Differentiation
1 The idea of differentiation
Differentiation is used to analyze the rate at which a function changes with respect to one of its variables at a given point.
Let \(f(x)\) be a function of \(x\) that is represented graphically in Figure 1.
The line segment connecting the points \(A\) and \(B\) on the curve is known as the
chord(Figure 1a).The gradient (i.e., slope) of the
chordis defined as the ratio of the change in \(y\) to the change in \(x\) between points \(A\) and \(B\) and is equal to \(\tan \theta\).- \(\displaystyle \text{Gradient of the chord} = \tan \theta= \frac{\Delta y}{\Delta x} = \frac{f(x_B) - f(x_A)}{x_B - x_A}\).
Assume that the point \(B\) moves closer and closer to the point \(A\) on the curve (\(B\) becomes \(C\), Figure 1b)until it coincides with \(A\) (Figure 1c).
In Figure 3c, the chord becomes a line segment that just touches the curve at \(A\). This line is referred to as the
tangentto the curve at \(A\).
The gradient of the tangent at \(A\) is also known as the instantaneous rate of change of the function \(f(x)\) at \(A\).
Let’s now assume two points on the curve, \(A = \Big(x, f(x)\Big)\) and \(B = \Big(x+h, f(x+h)\Big)\):
From the above discussion, the gradient of the chord connecting \(A\) and \(B\) is \(\displaystyle \frac{\Delta y}{\Delta x} = \frac{f(x+h) - f(x)}{(x+h)-x} = \displaystyle \frac{f(x+h) - f(x)}{h}\).
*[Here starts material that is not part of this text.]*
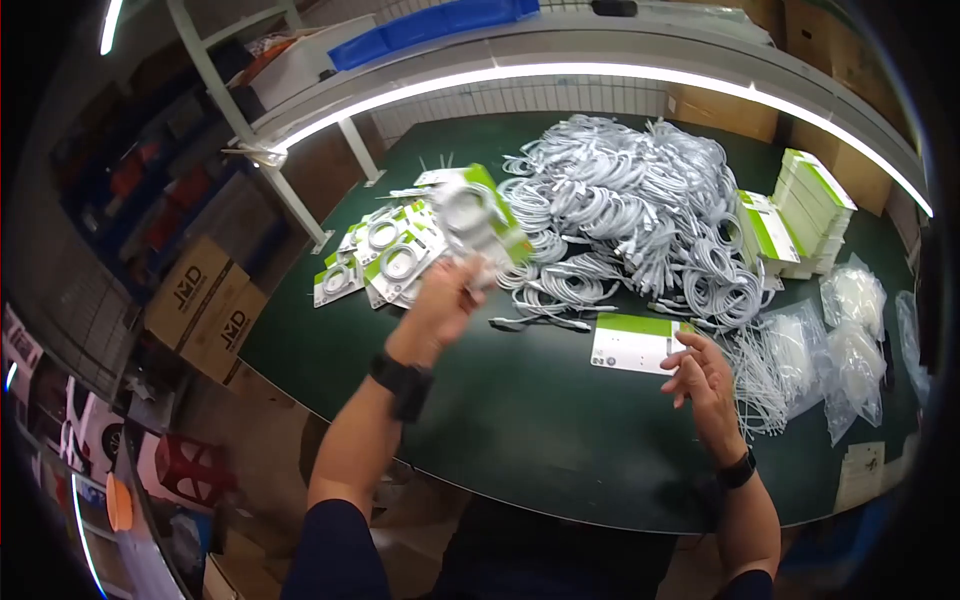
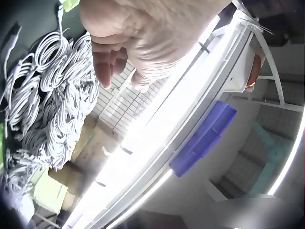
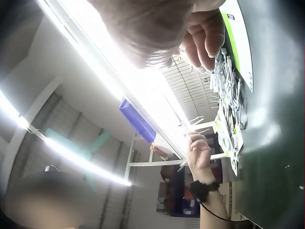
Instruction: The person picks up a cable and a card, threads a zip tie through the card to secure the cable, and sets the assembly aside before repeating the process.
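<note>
Presently, the left hand (image 1: pixel 442 303) is slanting upward left of centre, its grip pinching a blurred card (image 1: pixel 500 210); the right hand (image 1: pixel 705 388), loosely spread, is hovering by a flat card (image 1: pixel 635 343).

This looks like a workshop fitted out for packing: a broad green table (image 1: pixel 560 430) carries a large heap of coiled cables (image 1: pixel 625 190), with a stack of printed cards (image 1: pixel 825 215) and clear bags (image 1: pixel 855 375) at the right. A long strip light (image 1: pixel 600 72) spans its far side. Lettered cartons (image 1: pixel 205 308) stand at the left, before loaded blue shelves (image 1: pixel 130 240) further off.
</note>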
To find the gradient of the tangent at \(A\), we need the point \(B\) to become closer and closer to point \(A\) (approaches \(A\)) meaning that \(h\) approaches zero.
This can be expressed as \(\displaystyle \lim_{h \to 0} \frac{f(x+h) - f(x)}{h}\).
The above limit is referred to as the
derivativeof the function \(f(x)\) with respect to \(x\) and is denoted by \(f'(x)\) or \(\displaystyle \frac{df}{dx}\).
Find the derivative of the function \(y = x^3\) with respect to \(x\)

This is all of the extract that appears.